After grueling months of pregnancy, your worst nightmare as an expecting parent is learning your newborn has become a disabled infant due to medical negligence.
At least six of 1,000 infants in the United States are born with an injury. One of the most common birth injuries and another type of paralysis, aside from the widely known cerebral palsy, is Erb’s palsy.
Erb’s palsy, a brachial plexus injury, affects a network of nerves through the spinal cord, shoulder, arms, hands and fingers. The impact of the injury numbs sensation and paralyzes movement. The severity of the injury depends on the affected nerves. While some are mild and treatable, like neuropraxia, others, like avulsion, result in permanent nerve damage.
Medical negligence leading to birth injury
Although there are natural risk factors that increase the chances of Erb’s palsy, such as maternal obesity and gestational diabetes, which are preventable through early detection, negligence of an attending physician or obstetrician may cause it through:
- Failure to induce labor and properly administer birthing techniques during a high-risk delivery
- Exerting excessive pressure on your baby’s shoulder, neck and head during a high-risk delivery with prolonged contractions
- Delaying or failing to recognize the need for an emergency cesarean section and forcing a vaginal delivery
- Failure to anticipate or address a breech birth or when your baby remains in an abnormal position with buttocks first instead of head
- Failure to anticipate or address shoulder dystocia or when your baby’s shoulders get stuck in the pelvis
With the supervision of a legal team, it is crucial to conduct investigations establishing how the health professional’s negligent actions caused your child’s birth injury.
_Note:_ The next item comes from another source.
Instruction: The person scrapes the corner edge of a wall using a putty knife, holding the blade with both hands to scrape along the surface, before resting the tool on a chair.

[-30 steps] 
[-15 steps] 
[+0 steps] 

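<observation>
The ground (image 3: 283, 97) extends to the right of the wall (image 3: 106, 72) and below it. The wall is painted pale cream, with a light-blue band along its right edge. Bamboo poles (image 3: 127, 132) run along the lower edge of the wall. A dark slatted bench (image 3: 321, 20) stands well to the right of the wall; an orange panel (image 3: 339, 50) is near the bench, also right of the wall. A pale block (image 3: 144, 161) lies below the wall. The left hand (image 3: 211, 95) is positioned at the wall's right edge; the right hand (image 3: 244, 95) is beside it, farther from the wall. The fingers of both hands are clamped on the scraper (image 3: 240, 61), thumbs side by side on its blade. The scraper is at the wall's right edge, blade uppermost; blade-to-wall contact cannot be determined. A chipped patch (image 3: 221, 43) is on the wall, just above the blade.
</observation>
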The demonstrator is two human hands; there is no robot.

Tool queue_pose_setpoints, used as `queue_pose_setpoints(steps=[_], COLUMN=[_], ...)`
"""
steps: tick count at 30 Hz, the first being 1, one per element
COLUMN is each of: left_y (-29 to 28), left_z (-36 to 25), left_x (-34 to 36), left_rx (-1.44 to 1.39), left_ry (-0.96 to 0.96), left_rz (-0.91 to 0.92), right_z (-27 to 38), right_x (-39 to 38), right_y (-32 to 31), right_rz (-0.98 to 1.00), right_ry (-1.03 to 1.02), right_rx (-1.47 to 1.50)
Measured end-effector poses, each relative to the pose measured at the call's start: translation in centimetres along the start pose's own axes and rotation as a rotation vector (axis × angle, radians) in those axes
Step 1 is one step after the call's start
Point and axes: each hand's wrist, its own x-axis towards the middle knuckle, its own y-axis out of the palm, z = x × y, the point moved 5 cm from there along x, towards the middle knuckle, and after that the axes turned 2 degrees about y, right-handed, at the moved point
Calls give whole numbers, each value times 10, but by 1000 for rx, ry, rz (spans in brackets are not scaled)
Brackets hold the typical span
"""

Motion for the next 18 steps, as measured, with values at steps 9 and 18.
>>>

This way, you can acquire prenatal medical records, coordinate with witnesses and create a timeline of events.
Fighting for your baby’s future
It’s unimaginable knowing your child, who you so delicately cared for, faces danger at the hands of the very people you’ve entirely entrusted them with. A legal team can advocate for your rights, assist you in filing a claim, and recover compensation for your child’s immediate treatment, long-term care and other medical needs.